In Shinto belief, deer are divine messengers — 神の使い (kami no tsukai) — associated with the god Takemikazuchi, who traveled to Nara on a white deer. The deer of Miyajima are regarded in the same light: not pets, not attractions, but presences. They will take food from your hand if you offer it, but this is not encouraged. They have grazed the island's undergrowth for long enough that the trees at deer height have a characteristic pruned line.

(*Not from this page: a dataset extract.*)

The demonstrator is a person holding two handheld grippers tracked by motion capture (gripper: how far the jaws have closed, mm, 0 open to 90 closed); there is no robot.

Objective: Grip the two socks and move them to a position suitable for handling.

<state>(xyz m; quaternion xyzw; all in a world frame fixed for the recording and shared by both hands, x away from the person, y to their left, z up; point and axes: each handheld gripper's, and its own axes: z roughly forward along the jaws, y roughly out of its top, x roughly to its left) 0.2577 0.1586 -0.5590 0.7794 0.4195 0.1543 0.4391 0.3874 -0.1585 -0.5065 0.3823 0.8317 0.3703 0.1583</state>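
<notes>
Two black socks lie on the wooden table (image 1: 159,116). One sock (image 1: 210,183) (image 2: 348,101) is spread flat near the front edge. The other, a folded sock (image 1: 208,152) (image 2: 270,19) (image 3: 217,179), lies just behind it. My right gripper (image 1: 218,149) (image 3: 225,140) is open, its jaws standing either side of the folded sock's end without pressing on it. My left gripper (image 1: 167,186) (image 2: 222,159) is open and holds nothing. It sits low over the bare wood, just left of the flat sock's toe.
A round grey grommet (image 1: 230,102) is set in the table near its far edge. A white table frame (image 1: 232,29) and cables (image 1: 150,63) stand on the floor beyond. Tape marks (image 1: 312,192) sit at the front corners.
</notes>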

What is unusual about the deer is not their number or their calm but the quality of the coexistence. The boundary between human activity and animal presence is simply not enforced. A deer stands in the queue for the ferry. Another sleeps at the base of a stone lantern. A fawn investigates a bicycle. The island contains them all without comment, and after a while, you stop finding it remarkable.
Misen and the fire
In 806 CE, a monk named Kūkai — later known as Kōbō Daishi, the same monk who would found the monastery at Koya-san a decade later — came to Miyajima to practice. He spent one hundred days in retreat on the mountain at the island's centre. Before leaving, he lit a fire at the summit temple of Daishō-in. That fire is said to have burned without interruption since.
The mountain is called Misen. It rises to 535 metres at the island's centre, its upper slopes accessible by ropeway or a hiking trail through dense forest. The summit is marked by several small temple structures; the one that holds Kūkai's eternal flame is the Reikadō — the Hall of the Eternal Fire. The same flame, it is said, that was used to light the flame of peace at the Hiroshima Peace Memorial Park, nine kilometres across the water.
There is a Japanese concept, 縁 (en) — the threads of connection that tie one thing to another across time and distance. The monk who lit the fire on this mountain also founded the mountaintop monastery at Koya-san. The same fire connects Miyajima and Hiroshima. The island sits nine kilometres across the bay from the place where, in 1945, the longest unbroken ritual sequence in recorded history was nearly interrupted — and was not.
The color
Vermilion — 朱 (shu) — is not merely the color of the shrine. It is a statement about what the shrine is. In Japan, the specific red-orange of lacquered wood at a Shinto site marks the boundary between the human world and the sacred one. Where vermilion begins, you have crossed into a different category of place.
At the shrine's entrance, the contrast is vivid: the dark water, the grey sand, the green forest, and then suddenly this very specific, insistent color. It does not age gracefully — vermilion lacquer fades and peels, and the shrine requires constant repainting. It is designed to remain that color, always. The effort of maintenance is part of the statement.
At dusk the statement becomes something else. The gate in the water catches the low angle of the sun; the vermilion intensifies, deepens, goes almost brown at the darkest edges while the crossbeams glow. The water around it turns from grey to rose to copper. The forest behind the shrine goes dark quickly. In the window between sunset and full dark — five minutes, perhaps ten — the entire scene acquires the quality that the Japanese call 幽玄 (yūgen): a beauty that is simultaneously there and not quite of this world, that you can feel more than describe, that will not survive being photographed. You put the camera away. You watch until the light is gone.